Агранов, один из наиболее могущественных людей советского режима, имевший право и возможности арестовать и без суда расстрелять любого находящегося на территории республики человека, независимо от его подданства и социального положения, за исключением, может быть, двух-трех десятков представителей высшей номенклатуры и членов ЦК, в присутствии профессора всегда чувствовал себя первокурсником, да еще и не слишком успевающим. Он верил и неоднократно имел возможность убедиться, что вздорный, неряшливого вида и склонный к малопонятным умствованиям старик обладает потусторонними способностями вплоть до непосредственного общения с так называемыми «воображаемыми мирами», откуда и получает сведения о прошлом и будущем.

Доведенный до отчаяния неспособностью самостоятельно найти ответ на странные, не имеющие логического объяснения события последних дней, Агранов стал излагать сомнительной с политической точки зрения личности такие сведения, за разглашение которых любой другой подлежал бы немедленному заточению в самой глухой камере внутренней тюрьмы. С последующим расстрелом, разумеется.

Как водится, Удолин выслушал его внимательно и молча, только задал в самом конце несколько уточняющих вопросов. Поскреб пятерней длинные седоватые волосы.

— Сиди здесь. Я пойду к себе, немного думать буду. Только без меня больше не пей…

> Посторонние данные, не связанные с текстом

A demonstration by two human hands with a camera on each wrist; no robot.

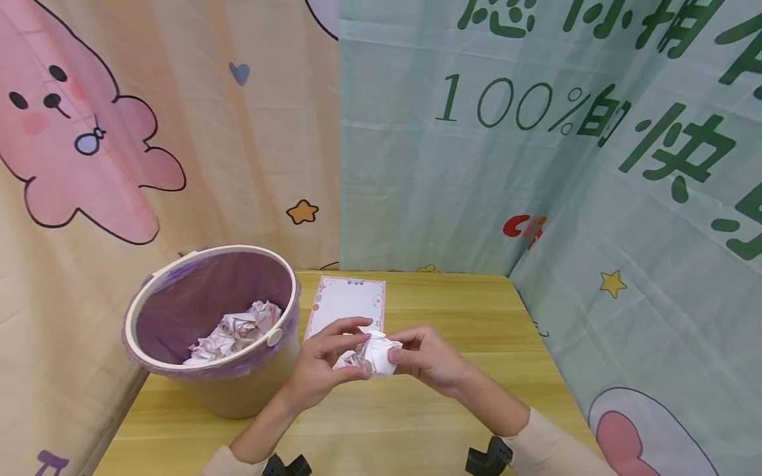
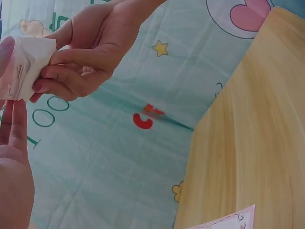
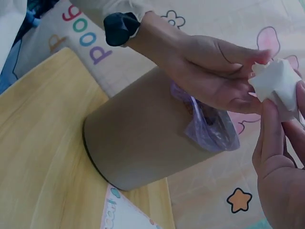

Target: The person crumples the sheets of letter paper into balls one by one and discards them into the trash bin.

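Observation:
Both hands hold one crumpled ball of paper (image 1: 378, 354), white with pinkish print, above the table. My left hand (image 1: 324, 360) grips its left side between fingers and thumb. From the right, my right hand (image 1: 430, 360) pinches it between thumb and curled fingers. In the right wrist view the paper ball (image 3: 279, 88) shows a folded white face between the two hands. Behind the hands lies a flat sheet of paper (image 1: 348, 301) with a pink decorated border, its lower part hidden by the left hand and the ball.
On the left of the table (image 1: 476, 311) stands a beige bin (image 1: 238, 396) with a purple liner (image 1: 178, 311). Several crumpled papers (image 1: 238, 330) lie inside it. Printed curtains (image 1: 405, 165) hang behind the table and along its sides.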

Зная, что размышления профессора могут продлиться и час, и больше, Агранов накинул шинель и вышел во двор. Здесь было темно. Не по-городскому, а глухо, безнадежно, будто в подземелье. Новолуние, да еще и небо затянуто плотными тучами. Как там, интересно, егерь Петр Лукич ухитряется ходить по лесу, выслеживать порубщиков? А может, и не ходит вовсе, а только вид сделал, сам же забился в кособокую баньку позади сеновала, да и потягивает там свой самогон в одиночку…

Агранов на всякий случай расстегнул коробку «маузера», попробовал, легко ли взводится курок. Хотя как раз тут бояться вроде и нечего. Остро захотелось больше не возвращаться в Москву, отсидеться, пока обстановка не прояснится.

Он выкурил папиросу, пряча в рукав огонек, подошел к машине, приказал шоферу, пригревшемуся в теплой каретке, пересесть на открытое водительское сиденье и отнюдь не спать, а достать из кобуры «наган» и прислушиваться. Мало ли что.

Вернулся в сторожку, и как раз вовремя. Из глубины дома послышалось покашливание и шарканье ног, заплясали тени по бревенчатым стенам, прикрывая ладонью от сквозняков огонек толстой церковной свечи, появился профессор. Сел на лавку, астматически дыша.

— Знал бы ты, Яков, сколько сил мне стоят твои загадки. Умру вот от паралича сердца, не выходя из транса, и что ты тогда будешь делать? Пропадешь ведь…

— Знаю, Константин Васильевич, оттого и прибегаю к вашей помощи только в самой крайности, оттого и подкармливаю вас по двойной академической норме…

— Ноги протянуть с твоей академической, — привычно брюзжал профессор, наливая себе доверху зеленую граненую рюмку. — При старом режиме я без всякой нормы шел к Кюба или Донону, заказывал… — И махнул рукой, не желая терзать себе душу воспоминаниями. Плеснул в рот спирту со сноровкой питерского извозчика.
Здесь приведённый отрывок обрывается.